Mariano · Answer 9 · Wed Nov 02 2016 19:29:46 GMT+0800 (China Standard Time)

Same error here.

Any clue will be awesome.
Thanks

jamie-pate · Answer 10 · Tue Nov 08 2016 06:58:42 GMT+0800 (China Standard Time)

Having the same problem,

Interestingly, when I put in a breakpoint at

account_xhr.open("POST", CA + "/acme/new-reg");
    account_xhr.send(JSON.stringify({
...

the step 3 worked!

This suggests that this may be a timing issue?

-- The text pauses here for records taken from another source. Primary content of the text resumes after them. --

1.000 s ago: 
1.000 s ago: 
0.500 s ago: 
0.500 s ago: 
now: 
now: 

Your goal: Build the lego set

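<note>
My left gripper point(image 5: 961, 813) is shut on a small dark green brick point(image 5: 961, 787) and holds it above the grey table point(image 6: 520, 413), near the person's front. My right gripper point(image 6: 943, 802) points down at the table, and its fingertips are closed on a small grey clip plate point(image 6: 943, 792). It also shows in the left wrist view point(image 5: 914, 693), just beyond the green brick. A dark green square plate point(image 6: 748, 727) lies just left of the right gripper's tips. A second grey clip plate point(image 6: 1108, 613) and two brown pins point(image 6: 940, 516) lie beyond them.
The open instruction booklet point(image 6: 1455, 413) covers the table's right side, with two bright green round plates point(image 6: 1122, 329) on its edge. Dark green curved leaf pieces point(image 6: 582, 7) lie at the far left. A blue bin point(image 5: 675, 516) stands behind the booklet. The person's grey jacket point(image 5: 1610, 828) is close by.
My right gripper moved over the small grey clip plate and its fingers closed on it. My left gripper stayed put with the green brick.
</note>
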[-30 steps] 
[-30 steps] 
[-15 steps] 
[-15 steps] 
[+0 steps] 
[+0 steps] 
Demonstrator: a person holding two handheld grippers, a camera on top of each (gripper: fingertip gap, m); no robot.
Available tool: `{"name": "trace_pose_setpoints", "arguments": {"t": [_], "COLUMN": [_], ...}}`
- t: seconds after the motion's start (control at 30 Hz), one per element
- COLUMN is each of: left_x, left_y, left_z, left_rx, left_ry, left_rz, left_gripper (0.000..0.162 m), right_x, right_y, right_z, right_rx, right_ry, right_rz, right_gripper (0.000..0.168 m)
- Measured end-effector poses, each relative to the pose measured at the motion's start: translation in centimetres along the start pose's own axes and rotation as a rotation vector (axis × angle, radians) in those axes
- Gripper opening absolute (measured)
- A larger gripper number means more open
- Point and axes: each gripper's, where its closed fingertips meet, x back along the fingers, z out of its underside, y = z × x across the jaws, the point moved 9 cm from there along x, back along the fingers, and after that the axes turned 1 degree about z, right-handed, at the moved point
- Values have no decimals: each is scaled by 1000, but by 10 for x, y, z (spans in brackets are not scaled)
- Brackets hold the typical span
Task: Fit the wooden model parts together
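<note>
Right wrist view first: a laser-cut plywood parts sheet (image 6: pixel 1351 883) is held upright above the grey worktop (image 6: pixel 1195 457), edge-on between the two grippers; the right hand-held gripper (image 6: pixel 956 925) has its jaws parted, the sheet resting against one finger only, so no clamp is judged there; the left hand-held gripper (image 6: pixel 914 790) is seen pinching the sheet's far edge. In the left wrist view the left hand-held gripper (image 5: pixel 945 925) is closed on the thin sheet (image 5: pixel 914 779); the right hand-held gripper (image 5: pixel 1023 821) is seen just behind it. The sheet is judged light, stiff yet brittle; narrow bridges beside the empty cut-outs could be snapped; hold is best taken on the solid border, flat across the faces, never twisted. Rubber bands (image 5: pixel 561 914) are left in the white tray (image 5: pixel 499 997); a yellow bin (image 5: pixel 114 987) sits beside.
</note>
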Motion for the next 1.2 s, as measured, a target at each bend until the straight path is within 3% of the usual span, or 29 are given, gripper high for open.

TLM · Answer 11 · Sat Jan 07 2017 08:44:37 GMT+0800 (China Standard Time)

and 0 help .. figures

Greg Kochaniak · Answer 12 · Wed Feb 08 2017 05:23:40 GMT+0800 (China Standard Time)

No luck here either, exactly the same cryptic error message "Error: Account registration failed. Please start back at Step 1. { "type": "urn:acme:error:malformed", "detail": "JWS verification error", "status": 400 }" Adding a breakpoint at account_xhr.open(...) as @jamie-pate mentioned did not help me. Whole afternoon wasted.

TLM · Answer 13 · Sat Mar 04 2017 15:04:43 GMT+0800 (China Standard Time)

wow still nothing at all. this can't be support.

Dylan Myers · Answer 14 · Wed Mar 08 2017 08:25:32 GMT+0800 (China Standard Time)

@diafygi if you've given up with this project, please ask for someone else to take over

TLM · Answer 15 · Wed Mar 08 2017 10:19:49 GMT+0800 (China Standard Time)

It's pay certs for me. No time for this shit.

Daniel Roesler · Answer 16 · Thu Mar 09 2017 03:01:40 GMT+0800 (China Standard Time)

@TLMcode You get what you pay for, I guess. This is just a side project for me, so if you want to use something more supported, please use https://certbot.eff.org/ and donate to that project.

@dylmye I am still maintaining the website. I just tested the website and it still works. Most of these Step 3 issues are usually related to linebreaks/whitespace on Windows (which I can't test, since I don't have Windows).

I will get around to answering issues when I have time, but that hasn't been for a while.

Daniel Roesler · Answer 17 · Wed Apr 03 2019 20:57:34 GMT+0800 (China Standard Time)

I suspect most of these issues are now obsolete with v2. Closing this issue and please open new issues if you are still seeing errors with v2.